> [TASK BRIEF]: With the pictures left out, restate exactly the part below that opens with the line containing "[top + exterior" and closes with the line containing "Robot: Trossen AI".
START SUPPLIED MATERIAL
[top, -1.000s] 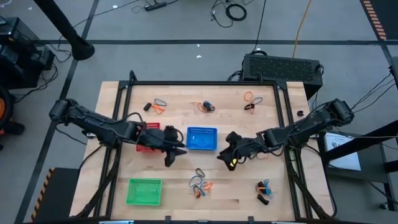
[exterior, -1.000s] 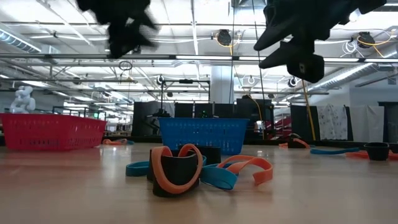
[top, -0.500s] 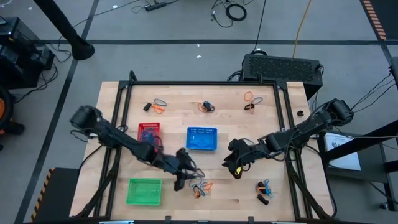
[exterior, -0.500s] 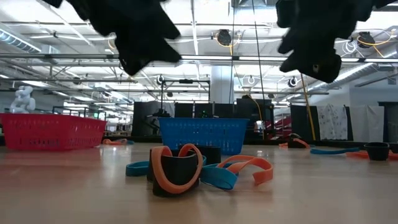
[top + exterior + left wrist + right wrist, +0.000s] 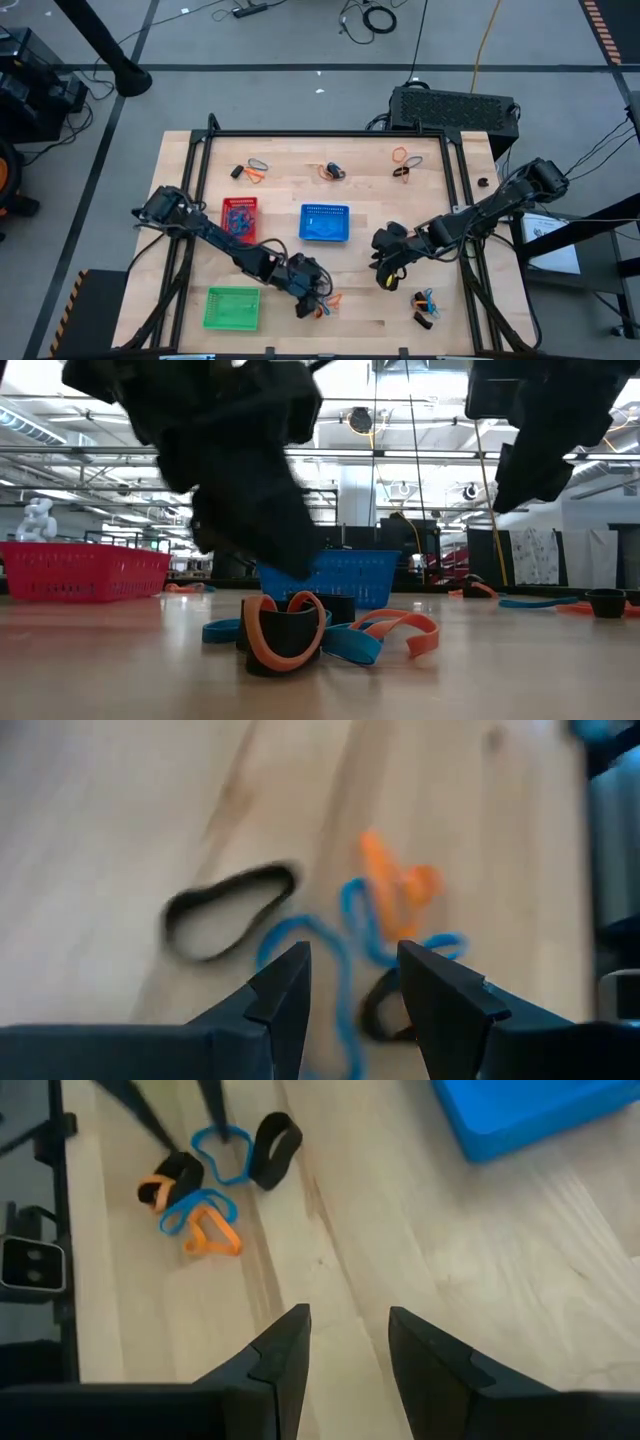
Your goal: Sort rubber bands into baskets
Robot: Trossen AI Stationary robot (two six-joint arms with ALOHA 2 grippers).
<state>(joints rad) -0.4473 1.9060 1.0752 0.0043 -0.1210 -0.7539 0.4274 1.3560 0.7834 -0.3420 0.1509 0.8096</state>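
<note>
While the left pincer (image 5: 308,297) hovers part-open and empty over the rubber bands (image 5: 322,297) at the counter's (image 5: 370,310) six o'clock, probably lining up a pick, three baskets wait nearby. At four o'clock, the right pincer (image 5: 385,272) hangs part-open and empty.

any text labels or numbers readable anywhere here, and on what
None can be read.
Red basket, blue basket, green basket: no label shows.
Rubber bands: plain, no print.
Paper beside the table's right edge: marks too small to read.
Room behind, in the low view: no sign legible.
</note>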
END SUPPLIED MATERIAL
> [REPLY TO THE TASK]:
[top + exterior + left wrist + right wrist, +0.000s] 
Your goal: Sort rubber bands into baskets
Robot: Trossen AI Stationary robot (two six-joint arms with ALOHA 2 grippers).

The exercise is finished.